The Hundred Years War[edit]

Jean vividly describes several battles of the Hundred Years' War such as the Battle of Crecy, the siege of Calais and the Battle of Poitiers.

Of the Battle of Crecy, de Venette places the time and day on "Saint Louis's Day, 1346, at the end of the ninth hour". He mentions the failure of the Genoese crossbows to function, he states they were useless because they were wet and not given time to dry out. He states that the French King ordered the massacre of the crossbowmen because of what he conceived as cowardice. He blames this and the further disorder and confusion of the French on the "undue haste" of the French King. He describes the English longbowmans' arrows as "rain coming from heaven and the sky's which were formerly clear, suddenly darkened".[19]

Venette was known as a child of the people, and until later in his life, he consistently acknowledged the power of the monarchy. He does not, however, hesitate to criticise the nobles for their failure to protect the people, particularly after the Battle of Poitiers in 1356 at which time the King of France and his son were taken hostage and held for an enormous ransom.

After the Battle of Poiters, many of the nobles and the "Companies" were ravaging the different towns and cities, pillaging and raping. Of that time Venette states:

...Thus discord and all three estates abandoned the task they had begun. From that time on, all went ill with the kingdom and the State was undone. Thieves and robbers rose up everywhere in the land. The Nobles despised and hated all others and took no thought for usefulness and profit of lord and men. They subjected and despoiled the peasants and the men of the villages. In no wise did they defend their country from its enemies; rather did they trample it underfoot, robbing and pillaging the peasants' goods. The regent, it appeared, clearly gave no thought to their plight. At that time the country and the whole land of France began to put in confusion and mourning like a garment, because it had no defender or guardian... .[20]

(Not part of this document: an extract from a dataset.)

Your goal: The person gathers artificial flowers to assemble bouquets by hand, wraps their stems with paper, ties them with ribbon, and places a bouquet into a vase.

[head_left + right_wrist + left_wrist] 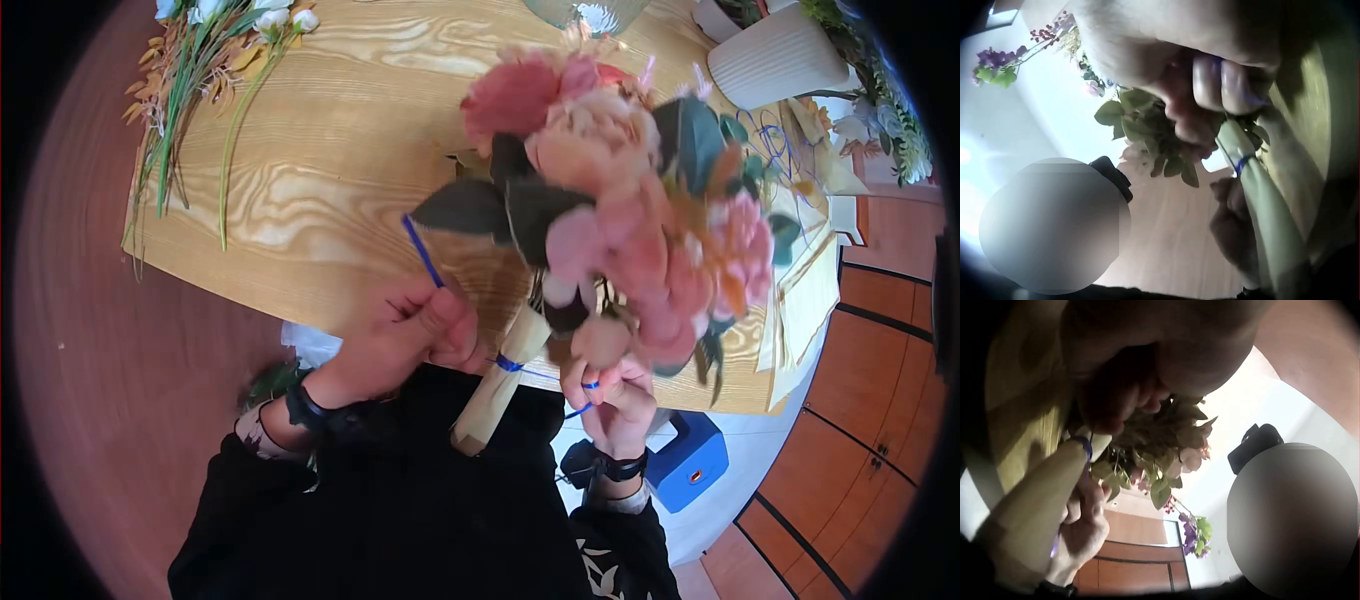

Jean is referring here not only to the French Nobles, but to the Companies who also plundered the peasants and Churches.[21]

The Peasant's War[edit]

Jean de Venette also speaks about the Peasant’s War (part of the Hundred Years' War) in France. In one particular account, he tells of how a group of French peasants, led by Guillaume l'Aloue defeated the English in several skirmishes. After the capture of the French King by the English during the Battle of Poitiers in September 1356, power in France devolved fruitlessly among the States General, Charles the Bad, King of Navarre, and John's son, the Dauphin, later Charles V.[citation needed]

L'Histoire des trois Maries[edit]

The Three Marys at the Tomb Manuscript illumination by Lorenzo Monaco. 1396

Les Trois Maries, ("The Three Marys") or L'Histoire des trois Maries ("Story of the three Marys"), is a long poem in French written circa 1357 by a Jean de Venette who may not be the same as the chronicler.[4] The three Marys spoken of are: Mary, Mother of Our Lord, Mary Cleophas and Mary Salome of St. Palaye, that is to say the "three daughters of Saint Anne".[7][22][23]

The poem has not received a modern edition. Manuscripts include five at the BnF in Paris, and one in the British Library. One manuscript copy (BnF MS, Fr. 24311) on vellum from the mid-fifteenth century contains 232 pages, with titles in red, and some initials in gold and color. It is decorated with seven miniatures in grisaille, and begins:[24]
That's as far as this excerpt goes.